> _The problem_
Repeat the whole listing, keeping every word and every line intact.
----------
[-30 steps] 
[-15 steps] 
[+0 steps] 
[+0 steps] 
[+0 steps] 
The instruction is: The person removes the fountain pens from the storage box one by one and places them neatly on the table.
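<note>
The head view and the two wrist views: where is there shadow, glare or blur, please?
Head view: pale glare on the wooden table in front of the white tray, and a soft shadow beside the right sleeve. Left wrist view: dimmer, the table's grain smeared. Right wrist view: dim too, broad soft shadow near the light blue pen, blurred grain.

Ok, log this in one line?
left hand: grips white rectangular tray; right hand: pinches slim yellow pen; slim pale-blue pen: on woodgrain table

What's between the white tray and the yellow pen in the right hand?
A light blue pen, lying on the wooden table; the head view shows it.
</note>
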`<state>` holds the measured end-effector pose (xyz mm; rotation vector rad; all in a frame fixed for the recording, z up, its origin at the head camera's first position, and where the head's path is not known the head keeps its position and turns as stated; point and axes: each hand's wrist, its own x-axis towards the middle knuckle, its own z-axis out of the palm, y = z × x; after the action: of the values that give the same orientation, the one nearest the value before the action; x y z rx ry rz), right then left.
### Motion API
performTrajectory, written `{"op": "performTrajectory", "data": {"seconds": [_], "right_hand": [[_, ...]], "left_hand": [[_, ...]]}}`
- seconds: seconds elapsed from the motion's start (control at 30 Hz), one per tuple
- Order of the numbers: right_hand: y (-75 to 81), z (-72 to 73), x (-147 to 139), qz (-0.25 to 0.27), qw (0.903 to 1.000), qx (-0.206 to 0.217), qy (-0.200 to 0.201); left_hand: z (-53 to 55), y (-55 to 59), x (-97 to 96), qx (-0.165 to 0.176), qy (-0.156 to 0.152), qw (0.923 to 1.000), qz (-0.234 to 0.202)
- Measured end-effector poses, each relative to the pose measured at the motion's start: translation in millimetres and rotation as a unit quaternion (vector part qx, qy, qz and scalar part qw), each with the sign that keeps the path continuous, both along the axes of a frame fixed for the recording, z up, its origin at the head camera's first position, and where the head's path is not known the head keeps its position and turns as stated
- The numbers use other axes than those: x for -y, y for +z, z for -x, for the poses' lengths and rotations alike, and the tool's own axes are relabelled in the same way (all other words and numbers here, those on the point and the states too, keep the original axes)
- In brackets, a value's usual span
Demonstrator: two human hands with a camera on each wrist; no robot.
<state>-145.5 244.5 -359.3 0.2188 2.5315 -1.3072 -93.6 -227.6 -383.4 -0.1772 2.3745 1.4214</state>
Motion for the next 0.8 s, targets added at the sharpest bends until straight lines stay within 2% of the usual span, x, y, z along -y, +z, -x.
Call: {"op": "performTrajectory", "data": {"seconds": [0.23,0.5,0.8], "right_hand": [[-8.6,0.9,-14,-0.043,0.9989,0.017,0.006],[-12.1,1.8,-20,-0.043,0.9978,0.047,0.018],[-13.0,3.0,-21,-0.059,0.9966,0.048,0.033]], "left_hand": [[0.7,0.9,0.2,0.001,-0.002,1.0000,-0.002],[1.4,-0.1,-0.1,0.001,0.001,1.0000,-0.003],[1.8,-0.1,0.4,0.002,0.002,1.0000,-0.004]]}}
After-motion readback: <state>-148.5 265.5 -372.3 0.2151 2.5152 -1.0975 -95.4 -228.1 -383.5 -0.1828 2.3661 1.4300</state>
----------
> _Answer area_
[-30 steps] 
[-15 steps] 
[+0 steps] 
[+0 steps] 
[+0 steps] 
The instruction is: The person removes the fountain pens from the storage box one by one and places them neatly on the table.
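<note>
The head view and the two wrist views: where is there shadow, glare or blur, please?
Head view: pale glare on the wooden table in front of the white tray, and a soft shadow beside the right sleeve. Left wrist view: dimmer, the table's grain smeared. Right wrist view: dim too, broad soft shadow near the light blue pen, blurred grain.

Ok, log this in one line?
left hand: grips white rectangular tray; right hand: pinches slim yellow pen; slim pale-blue pen: on woodgrain table

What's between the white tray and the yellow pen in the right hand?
A light blue pen, lying on the wooden table; the head view shows it.
</note>
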`<state>` holds the measured end-effector pose (xyz mm; rotation vector rad; all in a frame fixed for the recording, z up, its origin at the head camera's first position, and where the head's path is not known the head keeps its position and turns as stated; point and axes: each hand's wrist, its own x-axis towards the middle knuckle, its own z-axis out of the palm, y = z × x; after the action: of the values that give the same orientation, the one nearest the value before the action; x y z rx ry rz), right then left.
### Motion API
performTrajectory, written `{"op": "performTrajectory", "data": {"seconds": [_], "right_hand": [[_, ...]], "left_hand": [[_, ...]]}}`
- seconds: seconds elapsed from the motion's start (control at 30 Hz), one per tuple
- Order of the numbers: right_hand: y (-75 to 81), z (-72 to 73), x (-147 to 139), qz (-0.25 to 0.27), qw (0.903 to 1.000), qx (-0.206 to 0.217), qy (-0.200 to 0.201); left_hand: z (-53 to 55), y (-55 to 59), x (-97 to 96), qx (-0.165 to 0.176), qy (-0.156 to 0.152), qw (0.923 to 1.000), qz (-0.234 to 0.202)
- Measured end-effector poses, each relative to the pose measured at the motion's start: translation in millimetres and rotation as a unit quaternion (vector part qx, qy, qz and scalar part qw), each with the sign that keeps the path continuous, both along the axes of a frame fixed for the recording, z up, its origin at the head camera's first position, and where the head's path is not known the head keeps its position and turns as stated
- The numbers use other axes than those: x for -y, y for +z, z for -x, for the poses' lengths and rotations alike, and the tool's own axes are relabelled in the same way (all other words and numbers here, those on the point and the states too, keep the original axes)
- In brackets, a value's usual span
Demonstrator: two human hands with a camera on each wrist; no robot.
<state>-145.5 244.5 -359.3 0.2188 2.5315 -1.3072 -93.6 -227.6 -383.4 -0.1772 2.3745 1.4214</state>
Motion for the next 0.8 s, targets added at the sharpest bends until straight lines stay within 2% of the usual span, x, y, z along -y, +z, -x.
Call: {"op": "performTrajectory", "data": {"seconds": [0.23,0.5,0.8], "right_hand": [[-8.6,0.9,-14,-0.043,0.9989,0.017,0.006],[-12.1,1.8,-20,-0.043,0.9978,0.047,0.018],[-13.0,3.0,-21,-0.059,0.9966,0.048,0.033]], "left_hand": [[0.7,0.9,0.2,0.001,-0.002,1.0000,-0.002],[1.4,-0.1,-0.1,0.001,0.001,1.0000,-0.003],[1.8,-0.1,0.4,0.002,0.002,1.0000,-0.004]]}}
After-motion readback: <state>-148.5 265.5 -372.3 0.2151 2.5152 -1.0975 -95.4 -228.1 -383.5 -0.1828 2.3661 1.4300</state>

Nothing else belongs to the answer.